PyPy STM work update - fijal
http://morepypy.blogspot.com/2012/04/stm-update-and-thanks-everybody.html

======
seunosewa
People think optimistic STMs are faster than locks, because "locks are slow",
but optimistic and pessimistic approaches are roughly equivalent when latency
is low. Under low contention, both locks have low overhead, just like
optimistic STMs. Under high contention, locks have high overhead, and so do
optimistic STMs (due to wasted work).

Pessimistic STMs are built on locks. They make code involving fine-grained
locking composable. So you can have many more locks instead of a global one,
and recover gracefully from read/write conflicts and deadlocks. When latency
is high, e.g. in distributed systems, optimistic strategies are more
efficient. When latency is low, e.g. in SMP memory, pessimistic strategies
more efficient. So pessimistic lock-based STMs are generally more efficient.

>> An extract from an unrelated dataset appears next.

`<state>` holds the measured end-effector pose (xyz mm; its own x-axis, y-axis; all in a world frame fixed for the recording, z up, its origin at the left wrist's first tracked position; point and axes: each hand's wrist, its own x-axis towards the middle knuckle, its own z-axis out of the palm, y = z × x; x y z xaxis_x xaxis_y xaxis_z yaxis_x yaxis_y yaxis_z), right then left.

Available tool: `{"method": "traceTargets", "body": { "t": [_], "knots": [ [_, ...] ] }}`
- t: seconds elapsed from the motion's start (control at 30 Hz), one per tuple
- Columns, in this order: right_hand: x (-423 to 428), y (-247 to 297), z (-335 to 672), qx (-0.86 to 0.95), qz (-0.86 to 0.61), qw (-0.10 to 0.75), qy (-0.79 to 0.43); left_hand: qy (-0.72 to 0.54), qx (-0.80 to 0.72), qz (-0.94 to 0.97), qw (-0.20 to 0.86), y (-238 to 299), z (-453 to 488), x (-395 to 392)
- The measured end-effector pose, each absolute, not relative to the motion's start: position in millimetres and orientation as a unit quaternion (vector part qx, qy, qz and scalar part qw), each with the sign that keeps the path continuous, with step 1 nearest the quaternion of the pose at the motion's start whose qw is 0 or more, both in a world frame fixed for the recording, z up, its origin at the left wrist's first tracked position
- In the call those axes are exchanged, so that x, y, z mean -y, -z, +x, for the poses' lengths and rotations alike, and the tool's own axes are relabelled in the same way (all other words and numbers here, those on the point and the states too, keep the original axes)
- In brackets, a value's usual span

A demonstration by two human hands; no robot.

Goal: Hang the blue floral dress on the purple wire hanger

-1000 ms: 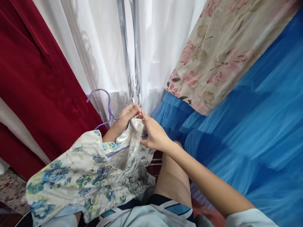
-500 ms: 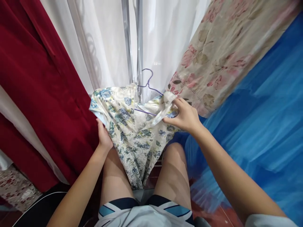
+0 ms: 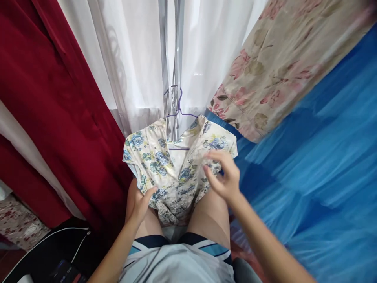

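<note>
- The left hand (image 3: 138, 202) grip is pinching the floral blouse (image 3: 165, 165) at its lower edge.
- The right hand (image 3: 222, 177) grip is hovering half-open beside it.
- The blouse is hanging above both grips, long axis vertical, collar up on a purple hanger (image 3: 180, 113).

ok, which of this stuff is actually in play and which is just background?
In play:
floral blouse on the purple hanger, up against the metal poles
left hand pinching the blouse's lower edge
right hand, fingers open, at its right side

Just around:
red garment
white curtain
pink-flowered cloth
blue tulle
</note>
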<state>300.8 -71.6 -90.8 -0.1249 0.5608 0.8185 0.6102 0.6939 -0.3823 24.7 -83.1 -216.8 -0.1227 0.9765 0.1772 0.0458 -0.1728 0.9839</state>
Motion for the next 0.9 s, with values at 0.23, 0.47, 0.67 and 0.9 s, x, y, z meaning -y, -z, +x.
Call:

This implies that STM is not really a faster alternative to locking. It's a
simply form of fine-grained locking that composes well. I believe STM will not
eliminate the slowdown that results from fine-grained locking in freely-
threaded Python interpreters, but it might just make them easier to write,
which isn't a bad thing.

------
kbd
> On a few smaller, more regular examples like richards, I did measure the
> performance. It is not great, even taking into account that it has no JIT so
> far. Running pypy-stm with one thread is roughly 5 times slower than running
> a regular PyPy with no JIT (it used to be better in previous versions, but
> they didn't have any GC; nevertheless, I need to investigate).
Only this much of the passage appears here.